The Kauffman Foundation does regular surveys of US entrepreneurship. Robert Fairlie, Sameeksha Desai, and A.J. Herrmann wrote up the 2017 National Report on Early Stage Entrepreneuship (February 2019). The report offers some reasons for modest encouragement, but in the end seems overly optimistic to me.
On the positive side, the survey uses data from the nationally representative Current Population Survey conducted by the Census Bureau to calculate the \”rate of new entrepreneurs.\” Specifically: \”The rate of new entrepreneurs captures the percentage of the adult, non-business owner population that starts a business each month. This indicator captures all new business owners, including those who own incorporated or unincorporated businesses, and those who are employers or non-employers.\”
As the report notes: \”The rate of new entrepreneurs in 2017 was 0.33 percent, which reflects that 330 out of every 100,000 adults became new entrepreneurs in an average month.\”

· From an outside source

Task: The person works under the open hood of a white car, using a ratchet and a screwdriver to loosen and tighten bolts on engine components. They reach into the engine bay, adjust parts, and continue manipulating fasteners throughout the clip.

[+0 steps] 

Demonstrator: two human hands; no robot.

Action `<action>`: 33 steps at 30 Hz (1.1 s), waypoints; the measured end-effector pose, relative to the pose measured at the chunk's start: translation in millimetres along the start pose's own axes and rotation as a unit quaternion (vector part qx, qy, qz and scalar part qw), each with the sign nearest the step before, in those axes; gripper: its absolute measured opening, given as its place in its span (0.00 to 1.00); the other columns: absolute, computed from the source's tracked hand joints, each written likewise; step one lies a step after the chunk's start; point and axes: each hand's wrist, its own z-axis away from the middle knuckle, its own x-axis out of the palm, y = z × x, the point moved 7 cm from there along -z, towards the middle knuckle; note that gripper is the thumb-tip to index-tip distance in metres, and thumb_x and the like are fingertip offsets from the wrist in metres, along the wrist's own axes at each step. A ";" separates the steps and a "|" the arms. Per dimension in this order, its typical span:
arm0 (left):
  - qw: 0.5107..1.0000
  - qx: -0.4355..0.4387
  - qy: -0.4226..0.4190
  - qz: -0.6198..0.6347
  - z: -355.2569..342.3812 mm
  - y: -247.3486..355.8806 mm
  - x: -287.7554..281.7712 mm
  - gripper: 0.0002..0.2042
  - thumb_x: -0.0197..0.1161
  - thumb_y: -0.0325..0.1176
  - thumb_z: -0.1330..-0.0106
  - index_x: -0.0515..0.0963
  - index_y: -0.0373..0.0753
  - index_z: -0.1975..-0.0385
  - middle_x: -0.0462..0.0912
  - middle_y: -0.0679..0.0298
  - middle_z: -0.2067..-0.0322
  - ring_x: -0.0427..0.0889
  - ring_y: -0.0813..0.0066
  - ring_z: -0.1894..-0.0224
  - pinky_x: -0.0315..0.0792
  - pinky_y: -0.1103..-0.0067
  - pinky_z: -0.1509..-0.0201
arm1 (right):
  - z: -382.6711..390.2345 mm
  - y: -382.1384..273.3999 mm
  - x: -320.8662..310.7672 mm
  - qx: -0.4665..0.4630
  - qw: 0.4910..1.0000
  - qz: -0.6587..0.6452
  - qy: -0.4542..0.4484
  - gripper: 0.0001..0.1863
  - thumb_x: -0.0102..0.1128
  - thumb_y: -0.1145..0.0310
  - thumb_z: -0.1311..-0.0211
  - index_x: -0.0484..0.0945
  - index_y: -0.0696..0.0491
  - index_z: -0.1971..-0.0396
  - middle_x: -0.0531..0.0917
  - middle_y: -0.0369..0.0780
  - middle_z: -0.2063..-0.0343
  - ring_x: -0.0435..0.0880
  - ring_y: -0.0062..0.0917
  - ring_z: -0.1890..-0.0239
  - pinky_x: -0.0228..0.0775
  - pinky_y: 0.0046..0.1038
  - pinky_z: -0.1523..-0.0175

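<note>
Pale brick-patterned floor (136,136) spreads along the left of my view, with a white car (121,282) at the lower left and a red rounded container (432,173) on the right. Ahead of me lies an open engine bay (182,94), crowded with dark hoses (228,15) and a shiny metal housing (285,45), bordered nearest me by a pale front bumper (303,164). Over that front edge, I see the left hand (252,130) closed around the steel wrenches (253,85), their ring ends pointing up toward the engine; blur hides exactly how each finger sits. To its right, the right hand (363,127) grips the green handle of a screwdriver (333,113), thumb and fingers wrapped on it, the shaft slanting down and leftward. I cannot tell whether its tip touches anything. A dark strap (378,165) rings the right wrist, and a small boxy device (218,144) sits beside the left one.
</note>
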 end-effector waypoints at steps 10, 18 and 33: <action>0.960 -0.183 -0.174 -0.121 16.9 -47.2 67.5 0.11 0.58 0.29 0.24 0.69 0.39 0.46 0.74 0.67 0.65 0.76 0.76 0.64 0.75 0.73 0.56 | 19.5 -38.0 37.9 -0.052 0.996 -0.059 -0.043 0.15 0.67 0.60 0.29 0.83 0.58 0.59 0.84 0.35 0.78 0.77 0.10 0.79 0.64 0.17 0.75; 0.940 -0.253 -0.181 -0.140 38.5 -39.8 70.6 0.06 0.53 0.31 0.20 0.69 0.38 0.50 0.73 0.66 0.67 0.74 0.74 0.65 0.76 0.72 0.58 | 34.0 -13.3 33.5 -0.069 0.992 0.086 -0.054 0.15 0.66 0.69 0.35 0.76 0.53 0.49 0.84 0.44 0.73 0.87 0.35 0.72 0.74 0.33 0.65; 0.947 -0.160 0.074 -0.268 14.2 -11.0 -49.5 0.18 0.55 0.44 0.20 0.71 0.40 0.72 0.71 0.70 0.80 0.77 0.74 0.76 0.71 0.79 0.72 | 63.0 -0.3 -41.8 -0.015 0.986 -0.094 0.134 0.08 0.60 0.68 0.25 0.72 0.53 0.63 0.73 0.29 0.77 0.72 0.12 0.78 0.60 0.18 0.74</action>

The Census data also lets the authors break down this data in various ways: for example, the rate of new entrepreneurs is about twice as high for immigrants:
Overall, the Kauffman report is optimistic about early-stage entrepreneurship in 2017. But some of the results of the survey, as well as data from the Business Dynamics Statistics produced by the Census Bureau offer some reason for concern.
For example, when one breaks down the rate of new entrepreneurs in more detail, it turns out that those with less than a high school education have a rising rate of starting firms–unlike any other educational group.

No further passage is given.